Today, mainly optical online methods are applied. Quantitative online nuclear magnetic resonance (NMR) spectroscopy has a high potential for direct loop process control of fluid process streams [
1,
3] since it provides rapid and non-invasive information when applied in a flow through mode. One of the most attractive features of quantitative NMR spectroscopy is that NMR peak areas can be directly used for concentration quantification without further calibration—if complete spin magnetisation is achieved. A major advantage of NMR spectroscopy is that the method features a high linearity between absolute signal area and sample concentration, which makes it an absolute analytical comparison method which is independent of the matrix. This is an important prerequisite for robust data evaluation strategies within a control concept and reduces the need for extensive maintenance of the evaluation model over the time of operation.

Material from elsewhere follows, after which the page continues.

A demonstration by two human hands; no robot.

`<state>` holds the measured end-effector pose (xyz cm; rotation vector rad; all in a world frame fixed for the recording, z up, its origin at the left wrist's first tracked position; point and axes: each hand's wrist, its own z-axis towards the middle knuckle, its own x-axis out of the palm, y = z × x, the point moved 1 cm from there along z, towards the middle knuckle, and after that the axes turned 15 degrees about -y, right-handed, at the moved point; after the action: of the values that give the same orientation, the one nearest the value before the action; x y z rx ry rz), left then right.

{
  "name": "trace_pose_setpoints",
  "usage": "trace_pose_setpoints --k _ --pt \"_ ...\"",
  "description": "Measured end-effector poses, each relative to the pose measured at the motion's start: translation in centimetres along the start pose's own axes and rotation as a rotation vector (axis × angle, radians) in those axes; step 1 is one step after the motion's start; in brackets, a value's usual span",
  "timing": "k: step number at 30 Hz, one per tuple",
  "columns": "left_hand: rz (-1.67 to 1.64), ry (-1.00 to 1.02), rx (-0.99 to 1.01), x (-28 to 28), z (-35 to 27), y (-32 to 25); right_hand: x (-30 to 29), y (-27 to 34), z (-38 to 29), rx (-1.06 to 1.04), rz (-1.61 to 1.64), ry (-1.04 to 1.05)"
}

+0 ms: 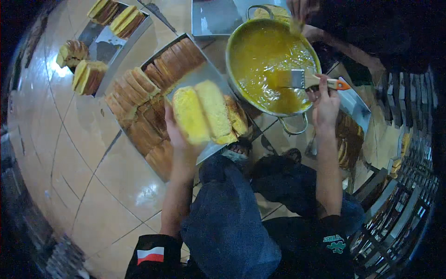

Compact NMR instruments based on permanent magnets are robust and relatively inexpensive analysers. [
1] The developed smart NMR sensor is provided in an explosion proof housing (
Figure 2b) involves a compact 43.5 MHz NMR spectrometer together with an acquisition unit and a programmable logic controller for fully automated data preparation (phasing, baseline correction) and quantitative evaluation. Therefore, a spectral modeling procedure based on Indirect Hard Modeling (IHM) was developed and validated for data analysis of the low-field NMR spectra. Such spectral models can be built assigning all pure components within a few hours from first principles information (i.e., assignment of the NMR signals to the components) instead of tedious calibrations runs based on, e.g., a Design of Experiments (DoE).
In addition to the NMR information further controller data (e.g., temperature, pressure, flow rate, etc.), can be derived for monitoring, control, and maintenance tasks as well for fail-safe control. Results are shared with process control systems via conventional 4–20 mA connections (for compatibility to current automation landscapes) as well as an integrated OPC-UA server over intrinsically safe Ethernet cable or Wi-Fi connection.